§ Aim of the task
Find and copy each line of the data that includes "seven".

──────────

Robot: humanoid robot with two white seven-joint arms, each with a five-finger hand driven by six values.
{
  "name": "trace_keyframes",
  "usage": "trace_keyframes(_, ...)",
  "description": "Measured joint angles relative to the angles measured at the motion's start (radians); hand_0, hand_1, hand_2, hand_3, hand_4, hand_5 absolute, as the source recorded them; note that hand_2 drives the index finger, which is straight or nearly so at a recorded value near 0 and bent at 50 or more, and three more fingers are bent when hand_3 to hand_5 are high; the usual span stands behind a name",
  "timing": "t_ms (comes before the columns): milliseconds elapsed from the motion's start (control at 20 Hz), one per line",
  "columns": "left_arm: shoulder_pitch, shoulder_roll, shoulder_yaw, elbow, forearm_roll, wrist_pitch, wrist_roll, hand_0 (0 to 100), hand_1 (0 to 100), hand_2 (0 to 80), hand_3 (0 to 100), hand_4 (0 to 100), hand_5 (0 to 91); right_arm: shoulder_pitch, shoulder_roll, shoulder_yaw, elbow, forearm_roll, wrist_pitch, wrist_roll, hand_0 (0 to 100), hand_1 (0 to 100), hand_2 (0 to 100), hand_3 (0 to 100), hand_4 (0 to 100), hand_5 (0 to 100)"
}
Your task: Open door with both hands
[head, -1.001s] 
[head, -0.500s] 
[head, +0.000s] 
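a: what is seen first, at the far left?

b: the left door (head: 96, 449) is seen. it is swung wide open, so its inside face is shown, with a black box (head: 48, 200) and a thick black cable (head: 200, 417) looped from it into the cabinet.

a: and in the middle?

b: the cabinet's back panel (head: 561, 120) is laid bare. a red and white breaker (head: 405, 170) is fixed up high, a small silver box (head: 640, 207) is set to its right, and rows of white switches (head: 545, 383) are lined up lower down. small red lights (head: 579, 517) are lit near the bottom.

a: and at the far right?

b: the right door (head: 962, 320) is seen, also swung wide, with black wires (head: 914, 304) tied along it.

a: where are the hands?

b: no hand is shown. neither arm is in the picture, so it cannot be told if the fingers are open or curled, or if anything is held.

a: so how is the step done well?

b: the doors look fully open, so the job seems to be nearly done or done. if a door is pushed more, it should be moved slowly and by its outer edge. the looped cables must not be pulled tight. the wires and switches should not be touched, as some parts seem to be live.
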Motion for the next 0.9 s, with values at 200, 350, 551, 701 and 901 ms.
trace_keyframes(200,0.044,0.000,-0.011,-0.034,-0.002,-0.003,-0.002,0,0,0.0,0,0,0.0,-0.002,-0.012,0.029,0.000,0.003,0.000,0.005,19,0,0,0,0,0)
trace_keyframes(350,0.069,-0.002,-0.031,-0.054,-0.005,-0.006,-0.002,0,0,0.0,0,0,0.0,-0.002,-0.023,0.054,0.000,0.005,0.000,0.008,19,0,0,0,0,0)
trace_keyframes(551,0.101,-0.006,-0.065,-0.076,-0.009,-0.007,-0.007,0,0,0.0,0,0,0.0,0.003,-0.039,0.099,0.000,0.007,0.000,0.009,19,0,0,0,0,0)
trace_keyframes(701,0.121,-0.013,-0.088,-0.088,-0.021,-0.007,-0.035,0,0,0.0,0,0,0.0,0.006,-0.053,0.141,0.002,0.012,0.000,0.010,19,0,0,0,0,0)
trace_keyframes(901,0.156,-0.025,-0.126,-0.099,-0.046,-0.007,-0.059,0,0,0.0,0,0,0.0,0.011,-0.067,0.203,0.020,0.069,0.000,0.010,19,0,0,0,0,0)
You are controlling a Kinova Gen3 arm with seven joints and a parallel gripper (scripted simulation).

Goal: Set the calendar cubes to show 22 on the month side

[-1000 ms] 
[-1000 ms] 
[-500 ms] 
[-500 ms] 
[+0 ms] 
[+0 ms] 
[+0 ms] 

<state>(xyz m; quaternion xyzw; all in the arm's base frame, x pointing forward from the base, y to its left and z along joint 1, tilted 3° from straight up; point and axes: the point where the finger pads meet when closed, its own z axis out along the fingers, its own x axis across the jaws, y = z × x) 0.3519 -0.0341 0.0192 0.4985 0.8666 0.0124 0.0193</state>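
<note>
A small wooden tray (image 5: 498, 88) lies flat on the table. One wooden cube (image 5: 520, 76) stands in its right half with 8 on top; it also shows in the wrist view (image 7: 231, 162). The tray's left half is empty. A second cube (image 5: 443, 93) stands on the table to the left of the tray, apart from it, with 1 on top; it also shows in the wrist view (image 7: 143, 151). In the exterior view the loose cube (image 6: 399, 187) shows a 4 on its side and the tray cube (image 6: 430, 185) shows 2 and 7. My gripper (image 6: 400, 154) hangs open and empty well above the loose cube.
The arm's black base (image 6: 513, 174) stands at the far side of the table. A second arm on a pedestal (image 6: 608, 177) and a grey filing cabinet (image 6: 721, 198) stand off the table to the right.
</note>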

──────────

§ Expected answer
Robot: humanoid robot with two white seven-joint arms, each with a five-finger hand driven by six values.
You are controlling a Kinova Gen3 arm with seven joints and a parallel gripper (scripted simulation).

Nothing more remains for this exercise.